- The Coronavirus Pandemic caused sports betting to almost cease completely to come full circle where it’s now more popular than ever.
- The 2021 legislative sessions across the nation are considering sports wagering legalization now more than ever because of the year of COVID-19.
NEW YORK – The Coronavirus Pandemic has had an effect on everything on a global scale, not just within the nation and those effects extended all the way through to the sports betting industry.
In March 2020, the United States began slowly shutting down as the outbreak of COVID-19 started to creep through states suddenly and then all at once.
During these times, sporting events ceased to exist as all schedules were halted from the collegiate to the professional levels. This would go on for months, and a year later we are now taking a look at what COVID-19 did to the sports wagering community in America.
What Happened With COVID-19 & Sports
Legal sports betting in the United States was becoming a booming industry since the repeal of PASPA in 2018. More states had legalized the pastime and many were all set to launch their markets in 2020. Despite the Coronavirus Pandemic, these states went live with their industries during a time when there was little to nothing to gamble on.
For those first few months, it was slim pickings for betting lines.

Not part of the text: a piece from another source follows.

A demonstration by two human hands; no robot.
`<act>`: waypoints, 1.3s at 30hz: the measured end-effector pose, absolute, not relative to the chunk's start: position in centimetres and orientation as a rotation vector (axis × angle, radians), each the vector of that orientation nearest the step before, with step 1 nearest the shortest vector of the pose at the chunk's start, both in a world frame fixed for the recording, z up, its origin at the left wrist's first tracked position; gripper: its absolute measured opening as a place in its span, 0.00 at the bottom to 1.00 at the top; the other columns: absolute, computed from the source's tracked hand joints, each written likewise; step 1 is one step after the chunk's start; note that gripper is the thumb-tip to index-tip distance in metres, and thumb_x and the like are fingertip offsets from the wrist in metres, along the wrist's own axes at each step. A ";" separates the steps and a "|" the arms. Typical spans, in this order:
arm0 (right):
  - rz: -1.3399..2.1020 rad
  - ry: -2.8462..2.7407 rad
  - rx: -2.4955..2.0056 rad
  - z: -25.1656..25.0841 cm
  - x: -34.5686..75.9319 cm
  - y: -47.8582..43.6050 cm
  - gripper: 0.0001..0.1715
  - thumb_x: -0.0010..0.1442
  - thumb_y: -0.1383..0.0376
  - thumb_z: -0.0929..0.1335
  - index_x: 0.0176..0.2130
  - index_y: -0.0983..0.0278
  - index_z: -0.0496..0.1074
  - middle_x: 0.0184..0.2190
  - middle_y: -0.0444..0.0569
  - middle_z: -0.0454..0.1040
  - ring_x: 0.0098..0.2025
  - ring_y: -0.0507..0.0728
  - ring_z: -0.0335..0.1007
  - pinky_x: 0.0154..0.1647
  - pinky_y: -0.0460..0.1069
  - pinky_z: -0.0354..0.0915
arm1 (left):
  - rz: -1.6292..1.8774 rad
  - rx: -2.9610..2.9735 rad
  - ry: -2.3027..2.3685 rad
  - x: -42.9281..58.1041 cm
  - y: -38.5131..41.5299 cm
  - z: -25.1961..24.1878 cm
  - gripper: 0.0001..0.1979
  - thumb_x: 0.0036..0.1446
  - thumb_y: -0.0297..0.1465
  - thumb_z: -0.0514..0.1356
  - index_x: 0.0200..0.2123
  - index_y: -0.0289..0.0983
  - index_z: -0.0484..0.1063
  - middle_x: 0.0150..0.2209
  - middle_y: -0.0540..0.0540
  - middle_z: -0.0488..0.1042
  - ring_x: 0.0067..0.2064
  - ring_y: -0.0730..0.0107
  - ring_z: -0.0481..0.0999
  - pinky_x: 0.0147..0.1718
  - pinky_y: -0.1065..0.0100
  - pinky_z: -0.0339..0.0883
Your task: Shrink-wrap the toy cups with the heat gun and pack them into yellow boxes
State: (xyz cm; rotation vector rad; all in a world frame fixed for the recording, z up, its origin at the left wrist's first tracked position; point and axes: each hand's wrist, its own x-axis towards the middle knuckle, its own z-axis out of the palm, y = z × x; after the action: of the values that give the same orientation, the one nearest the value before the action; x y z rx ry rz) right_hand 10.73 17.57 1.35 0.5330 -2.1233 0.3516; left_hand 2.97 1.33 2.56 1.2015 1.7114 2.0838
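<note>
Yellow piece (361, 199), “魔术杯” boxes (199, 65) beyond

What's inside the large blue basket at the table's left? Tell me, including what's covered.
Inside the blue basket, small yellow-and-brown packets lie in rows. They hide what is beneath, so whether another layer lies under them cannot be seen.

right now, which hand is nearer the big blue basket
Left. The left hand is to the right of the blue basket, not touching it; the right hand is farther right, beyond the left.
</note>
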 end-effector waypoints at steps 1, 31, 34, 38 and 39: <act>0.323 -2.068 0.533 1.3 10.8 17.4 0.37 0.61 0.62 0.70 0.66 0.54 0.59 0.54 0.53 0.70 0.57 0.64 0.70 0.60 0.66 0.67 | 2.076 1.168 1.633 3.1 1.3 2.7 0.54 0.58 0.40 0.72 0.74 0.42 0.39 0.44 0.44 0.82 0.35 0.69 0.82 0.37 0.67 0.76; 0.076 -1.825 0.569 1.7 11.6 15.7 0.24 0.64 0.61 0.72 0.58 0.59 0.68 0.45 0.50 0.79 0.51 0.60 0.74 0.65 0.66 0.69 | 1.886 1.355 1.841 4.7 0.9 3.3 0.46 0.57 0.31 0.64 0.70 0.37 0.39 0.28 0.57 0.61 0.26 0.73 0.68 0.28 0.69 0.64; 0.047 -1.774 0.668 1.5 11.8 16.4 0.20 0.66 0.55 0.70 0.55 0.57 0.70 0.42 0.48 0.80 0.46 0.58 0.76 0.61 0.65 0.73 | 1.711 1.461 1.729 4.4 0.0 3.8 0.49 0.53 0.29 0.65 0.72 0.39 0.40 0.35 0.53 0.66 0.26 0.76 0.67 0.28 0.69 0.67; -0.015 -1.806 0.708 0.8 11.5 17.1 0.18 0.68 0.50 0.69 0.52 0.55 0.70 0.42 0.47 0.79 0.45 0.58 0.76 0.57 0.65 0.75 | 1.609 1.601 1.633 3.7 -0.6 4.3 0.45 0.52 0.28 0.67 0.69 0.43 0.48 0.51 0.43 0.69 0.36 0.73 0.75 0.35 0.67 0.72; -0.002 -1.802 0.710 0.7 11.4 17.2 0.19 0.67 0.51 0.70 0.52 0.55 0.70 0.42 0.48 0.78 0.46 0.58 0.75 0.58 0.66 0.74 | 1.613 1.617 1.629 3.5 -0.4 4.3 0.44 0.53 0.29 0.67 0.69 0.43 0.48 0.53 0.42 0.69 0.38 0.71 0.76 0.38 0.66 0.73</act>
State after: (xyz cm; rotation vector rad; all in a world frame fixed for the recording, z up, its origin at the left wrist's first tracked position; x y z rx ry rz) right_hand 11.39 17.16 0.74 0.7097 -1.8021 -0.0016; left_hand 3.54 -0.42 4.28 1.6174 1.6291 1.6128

Russian table tennis and even marble races were seeing action on sportsbooks because there was so little to wager on. But operators continued to reach for all kinds of different events to keep their businesses afloat which is why marble races became so popular.

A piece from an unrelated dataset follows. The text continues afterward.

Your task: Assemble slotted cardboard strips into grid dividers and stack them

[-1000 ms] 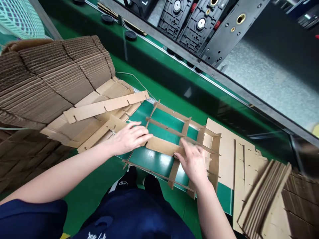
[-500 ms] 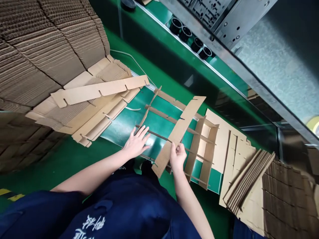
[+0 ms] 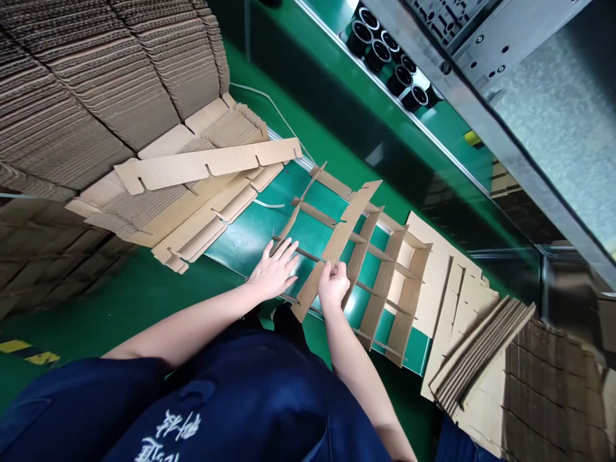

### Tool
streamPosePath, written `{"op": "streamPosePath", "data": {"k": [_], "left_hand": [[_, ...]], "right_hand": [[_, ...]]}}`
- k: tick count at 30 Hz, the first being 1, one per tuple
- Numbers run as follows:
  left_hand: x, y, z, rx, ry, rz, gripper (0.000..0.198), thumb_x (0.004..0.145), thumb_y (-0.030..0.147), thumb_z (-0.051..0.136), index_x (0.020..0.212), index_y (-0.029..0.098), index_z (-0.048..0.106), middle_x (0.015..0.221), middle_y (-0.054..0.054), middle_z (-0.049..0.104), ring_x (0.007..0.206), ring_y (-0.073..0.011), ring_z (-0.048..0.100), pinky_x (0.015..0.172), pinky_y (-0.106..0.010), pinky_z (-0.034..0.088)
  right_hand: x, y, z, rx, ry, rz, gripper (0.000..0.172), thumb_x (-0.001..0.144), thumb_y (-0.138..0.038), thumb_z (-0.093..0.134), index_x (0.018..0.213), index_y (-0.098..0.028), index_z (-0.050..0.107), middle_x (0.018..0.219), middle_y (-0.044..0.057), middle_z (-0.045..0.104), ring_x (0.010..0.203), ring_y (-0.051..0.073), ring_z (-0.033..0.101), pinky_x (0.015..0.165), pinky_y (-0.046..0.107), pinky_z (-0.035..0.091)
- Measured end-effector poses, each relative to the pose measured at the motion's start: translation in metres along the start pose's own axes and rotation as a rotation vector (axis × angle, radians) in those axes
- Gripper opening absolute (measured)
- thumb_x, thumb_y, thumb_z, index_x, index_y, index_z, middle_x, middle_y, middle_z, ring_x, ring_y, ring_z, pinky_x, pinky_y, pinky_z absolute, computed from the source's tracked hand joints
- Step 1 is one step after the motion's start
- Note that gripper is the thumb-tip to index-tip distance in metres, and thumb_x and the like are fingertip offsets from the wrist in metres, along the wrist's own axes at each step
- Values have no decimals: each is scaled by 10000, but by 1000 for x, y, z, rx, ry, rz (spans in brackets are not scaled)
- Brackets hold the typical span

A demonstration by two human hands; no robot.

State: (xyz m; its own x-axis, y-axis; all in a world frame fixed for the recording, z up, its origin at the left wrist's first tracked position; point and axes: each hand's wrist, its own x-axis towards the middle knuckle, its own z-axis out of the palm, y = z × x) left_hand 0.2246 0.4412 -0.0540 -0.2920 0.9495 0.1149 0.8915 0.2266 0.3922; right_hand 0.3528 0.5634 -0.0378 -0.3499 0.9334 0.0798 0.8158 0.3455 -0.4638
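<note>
My right hand grips a slotted cardboard strip near its middle, fingers curled round its edge. The strip lies slanted across a partly assembled cardboard divider grid, with slots along its far edge. My left hand is spread flat, fingers apart, over the left part of the grid, touching a long strip there. Several cross strips stand upright in the grid's right half. One curved cross strip stands at the left end. Whether the held strip's slots meet the long strips I cannot tell.
Slotted strips lie piled at the left before a tall cardboard stack. More strips and sheets lie at the right. Black cups stand on a ledge beyond. A metal frame edge crosses the upper right.
My right hand has moved the strip left along the grid, baring an upright cross strip to its right. My left hand stays spread on the grid. The camera view has shifted slightly.
</note>
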Motion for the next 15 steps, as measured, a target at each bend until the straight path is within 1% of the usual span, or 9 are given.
{"op": "streamPosePath", "data": {"k": [5,8,10,13,14,15], "left_hand": [[1,0,0,-16,-8,-9,501,861,402,478,1319,201,508,1524,-111,242,1408,-329,163,1116,-583,142],[0,1,0,-16,-6,-2,498,865,397,471,1318,194,507,1527,-112,232,1412,-316,156,1117,-581,141],[0,1,0,-14,0,2,492,868,392,466,1314,187,510,1527,-115,229,1415,-307,153,1119,-575,141],[0,-1,0,-22,12,-2,481,872,391,465,1308,193,518,1520,-111,254,1414,-301,162,1126,-564,135],[0,-1,-1,-25,14,-2,476,878,394,457,1307,197,519,1515,-110,265,1413,-296,165,1127,-562,132],[0,-1,-2,-27,15,-2,470,888,400,442,1307,201,519,1511,-111,276,1414,-290,168,1126,-564,127]], "right_hand": [[5,-10,6,-181,-78,44,276,892,-416,351,833,-206,520,606,-3,587,557,176,557,538,250,338],[7,-17,5,-296,-152,82,273,901,-381,347,917,-198,549,672,44,640,598,205,592,555,273,364],[9,-22,3,-379,-204,81,288,909,-374,345,982,-188,552,702,74,659,623,227,610,574,296,389],[15,-28,-4,-461,-276,31,379,926,-444,311,993,-178,573,705,99,664,652,253,627,614,339,429],[20,-29,-7,-465,-270,16,423,928,-477,291,990,-177,582,715,104,666,665,257,632,629,352,440],[26,-30,-9,-456,-235,-1,460,929,-502,272,1006,-175,586,753,111,672,694,260,637,649,362,450]]}}
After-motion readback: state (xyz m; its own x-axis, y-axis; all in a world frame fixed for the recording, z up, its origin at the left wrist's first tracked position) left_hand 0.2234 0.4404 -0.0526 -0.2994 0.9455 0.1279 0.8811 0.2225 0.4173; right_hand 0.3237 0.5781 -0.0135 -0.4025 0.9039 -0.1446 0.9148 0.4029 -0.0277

States with retail-only sports wagering were hit much harder than those that had mobile sportsbook platforms. Online and mobile sports betting could be done from home as sports bettors were quarantined. This allowed for revenues to still be made from the market in some way as land-based venues were ordered to shut down for months and thus unable to accept bets.
Areas that required in-person registration to access internet gaming outlets suffered but many, like Illinois, would lift that requirement in order to get some kind of money made from sports betting.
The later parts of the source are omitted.